Maximize the family deductible cap. Schedule multiple family members’ work in the same policy year once the family deductible cap is met. The third and fourth family member’s procedures carry no deductible once the cap is hit.
Start orthodontic coverage waiting periods early. If you anticipate braces in 3–5 years, enroll in a plan with orthodontic benefits now. By the time treatment starts, the 12–24 month wait will be in the past.
Use coordination of benefits if both spouses have employer dental. When both spouses have coverage, use one plan as primary and the other as secondary. The secondary plan can cover copays and amounts the primary plan didn’t pay — potentially covering most out-of-pocket costs.
Don’t confuse “pediatric dental” under ACA health plans with comprehensive family dental coverage. The pediatric dental essential health benefit covers children under 19 but often has limited benefits for major work and does not cover adult family members. You likely still need a separate family dental plan.

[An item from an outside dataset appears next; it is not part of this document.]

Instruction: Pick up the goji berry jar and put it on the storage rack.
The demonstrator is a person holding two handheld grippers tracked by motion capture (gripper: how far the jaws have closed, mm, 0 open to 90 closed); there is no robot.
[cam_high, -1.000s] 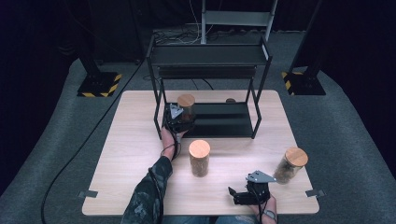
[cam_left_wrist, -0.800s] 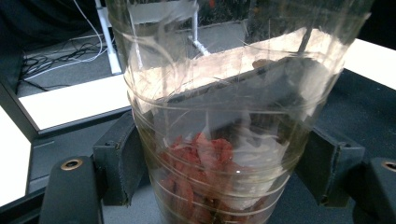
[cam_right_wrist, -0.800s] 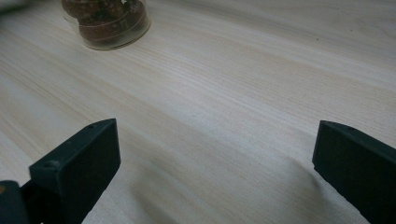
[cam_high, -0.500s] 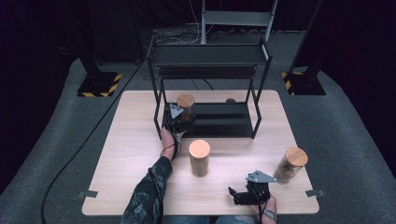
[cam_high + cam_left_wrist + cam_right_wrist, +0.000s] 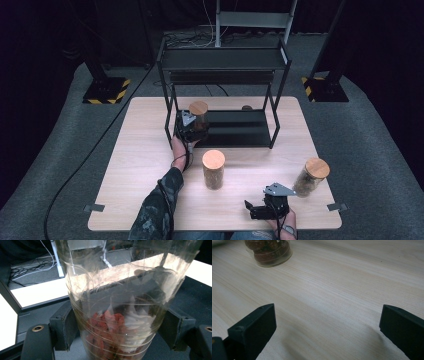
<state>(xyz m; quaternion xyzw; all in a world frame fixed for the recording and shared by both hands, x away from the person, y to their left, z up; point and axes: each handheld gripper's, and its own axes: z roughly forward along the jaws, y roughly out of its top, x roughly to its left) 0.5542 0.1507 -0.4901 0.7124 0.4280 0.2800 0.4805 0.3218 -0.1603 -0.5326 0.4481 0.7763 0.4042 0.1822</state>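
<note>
A clear glass jar (image 5: 198, 111) with a cork lid stands at the left end of the black rack's lower shelf (image 5: 240, 129). My left gripper (image 5: 192, 129) is shut on it. In the left gripper view the jar (image 5: 117, 302) holds red dried pieces and something white, and both pads (image 5: 63, 327) press on its sides. My right gripper (image 5: 253, 209) rests near the table's front edge, open, with nothing between its jaws. In the right gripper view my right gripper (image 5: 327, 322) stands wide over bare wood.
A second cork-lidded jar (image 5: 213, 170) stands mid-table, its base (image 5: 268, 251) ahead of the right gripper. A third jar (image 5: 311, 176) stands at the front right. The black two-level rack (image 5: 225, 60) stands at the back of the wooden table (image 5: 145, 150).
</note>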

Family dental plans are generally worth the premium, especially with children who benefit from 100% preventive coverage and orthodontic benefits. Employer-sponsored family dental is typically the best deal — check whether your or your spouse’s employer plan offers better family coverage. If you’re on the individual market, compare Delta Dental, Cigna, and Ameritas family PPO plans, and check CHIP eligibility for the children in your household.
Bottom Line
Family dental insurance costs $50–$150/month on the individual market, often much less through an employer. Per-person annual maximums, shared family deductibles, and children’s preventive and orthodontic benefits make family plans a strong value for most households with kids. The smartest moves: check CHIP eligibility for children, start orthodontic waiting periods well before treatment is scheduled, and coordinate benefits if both spouses have employer dental. Done right, a family of four can save $500–$2,000 per year compared to paying every bill out of pocket.
Frequently Asked Questions
Family dental insurance typically costs $50–$150 per month for a family of four, depending on the plan type and coverage level. This works out to $600–$1,800 per year, which can offset significant dental costs when you factor in routine cleanings, exams, and unexpected treatment.

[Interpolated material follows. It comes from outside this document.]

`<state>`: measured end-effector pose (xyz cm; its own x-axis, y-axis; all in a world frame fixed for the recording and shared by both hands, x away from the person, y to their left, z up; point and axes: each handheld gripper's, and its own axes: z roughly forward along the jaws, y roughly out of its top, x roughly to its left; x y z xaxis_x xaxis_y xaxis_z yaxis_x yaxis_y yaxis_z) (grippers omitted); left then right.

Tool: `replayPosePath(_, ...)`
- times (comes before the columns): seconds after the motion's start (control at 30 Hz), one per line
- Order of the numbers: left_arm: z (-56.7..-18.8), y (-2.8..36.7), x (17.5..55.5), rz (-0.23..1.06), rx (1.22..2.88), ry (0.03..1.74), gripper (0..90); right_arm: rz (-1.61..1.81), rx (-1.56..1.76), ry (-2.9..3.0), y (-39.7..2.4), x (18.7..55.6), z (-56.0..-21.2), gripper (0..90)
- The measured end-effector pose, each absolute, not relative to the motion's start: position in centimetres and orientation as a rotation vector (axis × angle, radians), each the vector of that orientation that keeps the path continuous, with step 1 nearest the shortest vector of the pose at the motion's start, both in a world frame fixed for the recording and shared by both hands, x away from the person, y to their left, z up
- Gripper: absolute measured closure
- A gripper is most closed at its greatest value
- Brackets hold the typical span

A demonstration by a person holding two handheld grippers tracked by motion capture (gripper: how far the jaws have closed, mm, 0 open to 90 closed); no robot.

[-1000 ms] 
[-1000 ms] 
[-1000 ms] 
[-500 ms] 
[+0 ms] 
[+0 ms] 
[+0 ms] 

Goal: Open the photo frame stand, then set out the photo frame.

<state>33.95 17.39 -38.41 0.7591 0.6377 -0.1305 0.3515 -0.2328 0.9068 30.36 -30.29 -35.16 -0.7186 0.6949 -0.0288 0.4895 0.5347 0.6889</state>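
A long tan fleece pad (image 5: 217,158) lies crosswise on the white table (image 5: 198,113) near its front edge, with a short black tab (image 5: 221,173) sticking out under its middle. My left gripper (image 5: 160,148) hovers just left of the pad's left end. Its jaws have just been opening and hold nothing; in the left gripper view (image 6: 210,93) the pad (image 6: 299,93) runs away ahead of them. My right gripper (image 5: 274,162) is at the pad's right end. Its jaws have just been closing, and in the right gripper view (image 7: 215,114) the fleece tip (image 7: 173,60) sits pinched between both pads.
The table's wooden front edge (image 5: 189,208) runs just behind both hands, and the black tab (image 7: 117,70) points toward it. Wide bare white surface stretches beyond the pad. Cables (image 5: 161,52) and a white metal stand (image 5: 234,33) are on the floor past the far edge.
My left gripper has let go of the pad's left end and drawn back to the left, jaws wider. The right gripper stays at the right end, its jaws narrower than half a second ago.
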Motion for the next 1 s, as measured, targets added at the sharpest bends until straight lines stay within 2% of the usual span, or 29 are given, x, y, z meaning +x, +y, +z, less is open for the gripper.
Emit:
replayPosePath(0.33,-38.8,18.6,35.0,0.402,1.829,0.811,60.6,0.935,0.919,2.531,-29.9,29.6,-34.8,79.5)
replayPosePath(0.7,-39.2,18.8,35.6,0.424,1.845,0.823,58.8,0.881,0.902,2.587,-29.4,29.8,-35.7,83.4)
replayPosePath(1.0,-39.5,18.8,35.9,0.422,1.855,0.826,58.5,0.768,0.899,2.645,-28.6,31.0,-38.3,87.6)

Most family dental plans cover 100% of preventive care for children, including cleanings, exams, and fluoride treatments. Many plans also cover a portion of basic restorative work like fillings (typically 70–80%) and orthodontics through separate add-on coverage, though orthodontics often has a $1,200–$2,000 annual limit.
The best time to enroll is during your employer's open enrollment period or within 60 days of a qualifying life event like birth, marriage, or job change. If you miss these windows, you may have to wait until the next annual enrollment period, though some individual plans accept applications year-round with waiting periods of 6–12 months for major treatment.